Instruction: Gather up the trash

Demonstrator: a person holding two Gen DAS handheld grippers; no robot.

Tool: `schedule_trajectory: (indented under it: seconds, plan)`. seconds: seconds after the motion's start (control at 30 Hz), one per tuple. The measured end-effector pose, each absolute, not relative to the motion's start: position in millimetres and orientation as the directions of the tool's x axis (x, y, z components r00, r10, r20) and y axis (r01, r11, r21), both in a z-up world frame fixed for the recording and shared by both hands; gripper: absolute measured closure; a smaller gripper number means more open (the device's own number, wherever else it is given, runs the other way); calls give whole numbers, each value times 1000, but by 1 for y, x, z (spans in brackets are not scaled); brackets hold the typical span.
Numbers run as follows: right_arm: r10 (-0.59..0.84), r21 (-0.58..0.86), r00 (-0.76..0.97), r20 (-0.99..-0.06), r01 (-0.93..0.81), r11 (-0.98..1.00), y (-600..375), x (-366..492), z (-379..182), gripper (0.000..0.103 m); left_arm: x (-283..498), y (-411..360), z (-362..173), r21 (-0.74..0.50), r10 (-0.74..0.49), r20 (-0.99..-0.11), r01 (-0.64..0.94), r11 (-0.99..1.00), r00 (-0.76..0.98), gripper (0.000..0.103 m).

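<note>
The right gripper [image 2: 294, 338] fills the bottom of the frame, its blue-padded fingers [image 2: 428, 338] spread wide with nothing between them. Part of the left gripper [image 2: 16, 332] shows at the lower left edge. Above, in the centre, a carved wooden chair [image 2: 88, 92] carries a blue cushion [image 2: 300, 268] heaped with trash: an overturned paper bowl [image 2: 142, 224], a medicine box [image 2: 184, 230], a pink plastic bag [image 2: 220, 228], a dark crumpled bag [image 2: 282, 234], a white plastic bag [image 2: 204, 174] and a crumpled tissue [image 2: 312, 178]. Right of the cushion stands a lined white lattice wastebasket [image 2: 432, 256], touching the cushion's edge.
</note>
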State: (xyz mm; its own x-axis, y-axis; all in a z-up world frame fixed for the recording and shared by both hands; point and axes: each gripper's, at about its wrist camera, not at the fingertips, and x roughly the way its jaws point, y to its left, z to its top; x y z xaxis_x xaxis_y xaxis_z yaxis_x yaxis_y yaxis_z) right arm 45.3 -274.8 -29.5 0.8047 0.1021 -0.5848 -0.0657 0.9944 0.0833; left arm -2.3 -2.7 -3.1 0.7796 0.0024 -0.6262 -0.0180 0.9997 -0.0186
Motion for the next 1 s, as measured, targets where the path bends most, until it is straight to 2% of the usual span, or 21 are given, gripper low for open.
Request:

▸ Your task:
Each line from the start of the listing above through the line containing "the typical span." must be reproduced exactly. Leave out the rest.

▸ Response below:
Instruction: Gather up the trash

Demonstrator: a person holding two Gen DAS handheld grippers; no robot.

Tool: `schedule_trajectory: (indented under it: seconds, plan)`. seconds: seconds after the motion's start (control at 30 Hz), one per tuple. The measured end-effector pose, each absolute, not relative to the motion's start: position in millimetres and orientation as the directions of the tool's x axis (x, y, z components r00, r10, r20) and y axis (r01, r11, r21), both in a z-up world frame fixed for the recording and shared by both hands; gripper: absolute measured closure; a smaller gripper number means more open (the device's own number, wherever else it is given, runs the other way); calls give whole numbers, each value times 1000, but by 1 for y, x, z (spans in brackets are not scaled); brackets hold the typical span.

Nothing else is required to complete the exercise.